Lady Norah Beatrice Henriette Bradley-Birt (née Spencer-Churchill; 1 September 1875 – 28 April 1946) was an English aristocrat and educationalist.

== Biography ==
Bradley-Birt was born in 1875 at Blenheim Palace, Woodstock, Oxfordshire. She was the youngestdaughter of George Charles Spencer-Churchill, 8th Duke of Marlborough and Albertha Spencer-Churchill, Duchess of Marlborough. Her parents wedding was attended by the Edward VII, then Prince of Wales and Alexandra of Denmark, Princess of Wales.

She married Francis Bradley Bradley-Birt, diplomat of the Indian Civil Service and Bengal Commission, on 1 December 1920 at the Chapel Royal in St James's Palace, London. She continued to use her maiden name after her marriage to avoid confusion with another family member. Bradley-Birt and her husband were known for their writings and social work for British India.

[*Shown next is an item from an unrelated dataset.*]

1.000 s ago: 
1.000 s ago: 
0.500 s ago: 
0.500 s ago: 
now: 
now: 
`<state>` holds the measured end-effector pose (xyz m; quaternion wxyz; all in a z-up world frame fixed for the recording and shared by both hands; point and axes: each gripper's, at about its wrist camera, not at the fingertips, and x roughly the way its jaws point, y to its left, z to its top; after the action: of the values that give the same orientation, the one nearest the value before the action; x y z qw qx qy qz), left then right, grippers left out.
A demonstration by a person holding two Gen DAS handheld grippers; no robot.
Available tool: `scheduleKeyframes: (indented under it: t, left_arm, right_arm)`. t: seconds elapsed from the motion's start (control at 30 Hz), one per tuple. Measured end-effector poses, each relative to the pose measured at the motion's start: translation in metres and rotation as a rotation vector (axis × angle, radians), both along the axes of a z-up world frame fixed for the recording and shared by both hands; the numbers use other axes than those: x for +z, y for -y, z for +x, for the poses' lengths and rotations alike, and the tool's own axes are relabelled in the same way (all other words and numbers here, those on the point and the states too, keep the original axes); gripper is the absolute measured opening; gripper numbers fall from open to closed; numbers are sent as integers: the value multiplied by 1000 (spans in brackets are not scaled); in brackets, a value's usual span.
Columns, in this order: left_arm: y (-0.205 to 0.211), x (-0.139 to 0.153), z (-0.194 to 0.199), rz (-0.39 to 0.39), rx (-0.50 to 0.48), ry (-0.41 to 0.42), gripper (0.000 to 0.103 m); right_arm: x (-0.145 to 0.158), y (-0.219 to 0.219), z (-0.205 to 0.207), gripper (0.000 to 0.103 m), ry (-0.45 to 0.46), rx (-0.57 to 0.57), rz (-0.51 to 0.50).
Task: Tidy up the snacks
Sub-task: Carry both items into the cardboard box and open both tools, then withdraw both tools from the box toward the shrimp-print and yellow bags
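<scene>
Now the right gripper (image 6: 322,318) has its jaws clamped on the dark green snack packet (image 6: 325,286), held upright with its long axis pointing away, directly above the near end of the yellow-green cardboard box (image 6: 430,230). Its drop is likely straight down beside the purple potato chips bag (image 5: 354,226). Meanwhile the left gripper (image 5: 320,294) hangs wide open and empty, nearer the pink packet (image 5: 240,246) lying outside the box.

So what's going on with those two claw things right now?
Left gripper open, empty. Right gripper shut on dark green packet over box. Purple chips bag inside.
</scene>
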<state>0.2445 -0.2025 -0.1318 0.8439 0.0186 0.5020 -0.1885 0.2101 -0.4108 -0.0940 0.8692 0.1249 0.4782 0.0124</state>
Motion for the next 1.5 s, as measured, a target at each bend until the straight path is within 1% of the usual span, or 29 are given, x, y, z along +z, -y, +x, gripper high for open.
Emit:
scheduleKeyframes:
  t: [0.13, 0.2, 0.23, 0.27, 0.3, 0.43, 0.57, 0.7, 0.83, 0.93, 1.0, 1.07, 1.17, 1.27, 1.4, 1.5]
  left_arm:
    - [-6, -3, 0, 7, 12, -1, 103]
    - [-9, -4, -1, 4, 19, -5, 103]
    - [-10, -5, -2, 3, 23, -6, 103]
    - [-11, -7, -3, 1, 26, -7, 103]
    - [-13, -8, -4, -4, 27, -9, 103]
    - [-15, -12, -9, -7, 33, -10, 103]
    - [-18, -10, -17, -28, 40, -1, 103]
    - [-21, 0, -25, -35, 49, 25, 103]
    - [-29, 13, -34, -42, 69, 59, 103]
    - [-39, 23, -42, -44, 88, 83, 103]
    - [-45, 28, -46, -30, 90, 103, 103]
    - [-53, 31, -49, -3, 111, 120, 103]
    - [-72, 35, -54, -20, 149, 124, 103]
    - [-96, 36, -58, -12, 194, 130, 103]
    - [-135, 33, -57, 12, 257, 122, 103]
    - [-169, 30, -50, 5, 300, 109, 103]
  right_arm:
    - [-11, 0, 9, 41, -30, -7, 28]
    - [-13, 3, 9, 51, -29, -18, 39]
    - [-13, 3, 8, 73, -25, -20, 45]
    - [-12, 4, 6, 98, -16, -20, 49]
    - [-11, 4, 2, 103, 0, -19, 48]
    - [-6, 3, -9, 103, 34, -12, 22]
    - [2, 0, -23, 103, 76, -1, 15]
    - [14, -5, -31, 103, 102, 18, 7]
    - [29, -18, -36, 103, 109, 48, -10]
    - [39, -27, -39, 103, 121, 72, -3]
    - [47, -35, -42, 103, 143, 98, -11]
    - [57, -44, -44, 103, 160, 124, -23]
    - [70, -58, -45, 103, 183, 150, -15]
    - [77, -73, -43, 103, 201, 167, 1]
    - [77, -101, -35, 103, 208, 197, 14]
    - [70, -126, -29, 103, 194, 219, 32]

Bradley-Birt's brother Charles Spencer-Churchill, 9th Duke of Marlborough, succeeded their father as Duke of Marlborough.

She died in 1946 in Hove, Sussex, aged 70.

==Siblings==
- Lady Frances Spencer-Churchill (1870–1954).
- Charles Spencer-Churchill, 9th Duke of Marlborough (1871–1934).
- Lady Lilian Spencer-Churchill (1873–1951).